Andrew Beekhof wrote:

On Jan 27, 2006, at 3:23 PM, Alan Robertson wrote:

Andrew Beekhof wrote:
On 1/26/06, Alan Robertson <[EMAIL PROTECTED]> wrote:
Andrew Beekhof wrote:
On 1/26/06, Alan Robertson <[EMAIL PROTECTED]> wrote:
Andrew Beekhof wrote:
CTS testers please note this commit.

In order to run the same tests as you used to, you need to  specify:
  enable_config_writes off
in ha.cf
Why is this an ha.cf option.  It's clearly a CIB option - so I  would
think it belongs in the CIB. It makes no sense there... We discussed
some things, but I don't remember this one.
Four reasons:
 - the CIB is intended to be policy free (and at the moment is  IIRC)
BUT this is a CIB policy - hence it must be enforced and carried out by
the CIB.

- correct interpretation of options in the CIB requires linking against the PE
   (or worse, duplicating slabs of its code)
I don't follow this at all. It's the CIB that writes the CIB, isn't it?
But it doesn't know what its writing.  Same way the LRM doesn't know
what its starting.

But, the LRM does have to make special cases which make it somewhat conceptually impure.

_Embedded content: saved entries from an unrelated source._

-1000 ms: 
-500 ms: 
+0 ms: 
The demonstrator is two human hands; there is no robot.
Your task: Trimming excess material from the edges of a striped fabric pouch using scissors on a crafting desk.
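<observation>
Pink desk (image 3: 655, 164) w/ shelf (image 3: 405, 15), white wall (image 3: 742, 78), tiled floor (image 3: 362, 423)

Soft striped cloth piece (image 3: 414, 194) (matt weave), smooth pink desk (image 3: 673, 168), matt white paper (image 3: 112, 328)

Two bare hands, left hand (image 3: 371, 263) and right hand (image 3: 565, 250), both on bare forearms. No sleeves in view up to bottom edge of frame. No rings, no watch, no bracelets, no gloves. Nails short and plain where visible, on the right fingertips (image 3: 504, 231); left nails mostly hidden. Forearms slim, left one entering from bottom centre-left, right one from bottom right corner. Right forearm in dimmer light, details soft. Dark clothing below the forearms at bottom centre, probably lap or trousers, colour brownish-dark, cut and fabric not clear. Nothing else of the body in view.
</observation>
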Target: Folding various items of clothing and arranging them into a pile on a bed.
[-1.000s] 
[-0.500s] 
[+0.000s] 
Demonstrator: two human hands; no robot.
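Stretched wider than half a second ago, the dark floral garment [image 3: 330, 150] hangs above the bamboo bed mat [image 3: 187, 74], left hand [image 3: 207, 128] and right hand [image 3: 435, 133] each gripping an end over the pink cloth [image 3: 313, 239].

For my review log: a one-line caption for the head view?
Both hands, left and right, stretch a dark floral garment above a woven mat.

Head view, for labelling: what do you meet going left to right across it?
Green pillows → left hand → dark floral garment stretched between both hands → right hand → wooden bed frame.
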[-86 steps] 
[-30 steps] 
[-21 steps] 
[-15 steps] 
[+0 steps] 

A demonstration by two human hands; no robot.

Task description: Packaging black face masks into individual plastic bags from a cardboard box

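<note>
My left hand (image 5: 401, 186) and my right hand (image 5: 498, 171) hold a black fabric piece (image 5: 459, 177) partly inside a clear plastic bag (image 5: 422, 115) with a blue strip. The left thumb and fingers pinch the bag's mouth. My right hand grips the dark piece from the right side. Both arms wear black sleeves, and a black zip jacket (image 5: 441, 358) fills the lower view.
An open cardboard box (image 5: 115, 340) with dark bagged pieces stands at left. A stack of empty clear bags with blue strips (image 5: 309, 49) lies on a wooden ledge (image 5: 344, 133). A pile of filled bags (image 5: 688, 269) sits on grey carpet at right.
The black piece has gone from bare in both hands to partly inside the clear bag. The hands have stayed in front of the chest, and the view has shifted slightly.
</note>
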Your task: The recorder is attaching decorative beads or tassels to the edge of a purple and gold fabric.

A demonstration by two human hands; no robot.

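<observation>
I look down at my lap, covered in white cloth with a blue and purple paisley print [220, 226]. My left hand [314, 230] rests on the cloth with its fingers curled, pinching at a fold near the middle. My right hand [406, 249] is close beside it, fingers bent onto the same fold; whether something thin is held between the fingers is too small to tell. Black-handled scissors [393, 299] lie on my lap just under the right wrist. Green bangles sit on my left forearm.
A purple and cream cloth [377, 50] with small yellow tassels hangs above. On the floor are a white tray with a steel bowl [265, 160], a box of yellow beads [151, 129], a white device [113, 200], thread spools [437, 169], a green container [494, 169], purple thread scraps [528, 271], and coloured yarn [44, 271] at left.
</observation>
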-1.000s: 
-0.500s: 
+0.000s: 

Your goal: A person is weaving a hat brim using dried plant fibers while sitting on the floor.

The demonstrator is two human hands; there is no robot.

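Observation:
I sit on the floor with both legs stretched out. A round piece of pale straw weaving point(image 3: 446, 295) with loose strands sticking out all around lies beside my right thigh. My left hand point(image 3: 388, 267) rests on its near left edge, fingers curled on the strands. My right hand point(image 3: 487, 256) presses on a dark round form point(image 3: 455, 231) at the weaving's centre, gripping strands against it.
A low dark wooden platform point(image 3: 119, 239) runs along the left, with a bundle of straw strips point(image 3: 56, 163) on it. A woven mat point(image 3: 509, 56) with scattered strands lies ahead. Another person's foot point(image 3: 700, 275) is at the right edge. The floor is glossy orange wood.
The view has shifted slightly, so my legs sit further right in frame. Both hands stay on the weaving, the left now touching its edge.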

Remember all options can be time, host and phase of the moon  dependent.
In order to understand what the option is actually set to, it  needs to
be able to evaluate all those expressions and rule sets - a fair  chunk
of the PE.
Plus its a waste to do this every time the CIB is updated.

This sure looks like a combination of the false dichotomy and straw man logical fallacies.

But, perhaps I'm missing something - because you are in fact the expert on the CIB.

So, why wouldn't calling get_xml_attr_nested() and friends return the data you want?

you would know if you paid attention for even half a second:

Remember all options can be time, host and phase of the moon  dependent.


If you say because the XML section you'd choose to put it inside of has complicated semantics, then don't do that. If you added a <cibopts/> section, that would certainly solve any potential problem of complexity - and it would be readily extensible to new things as they come up.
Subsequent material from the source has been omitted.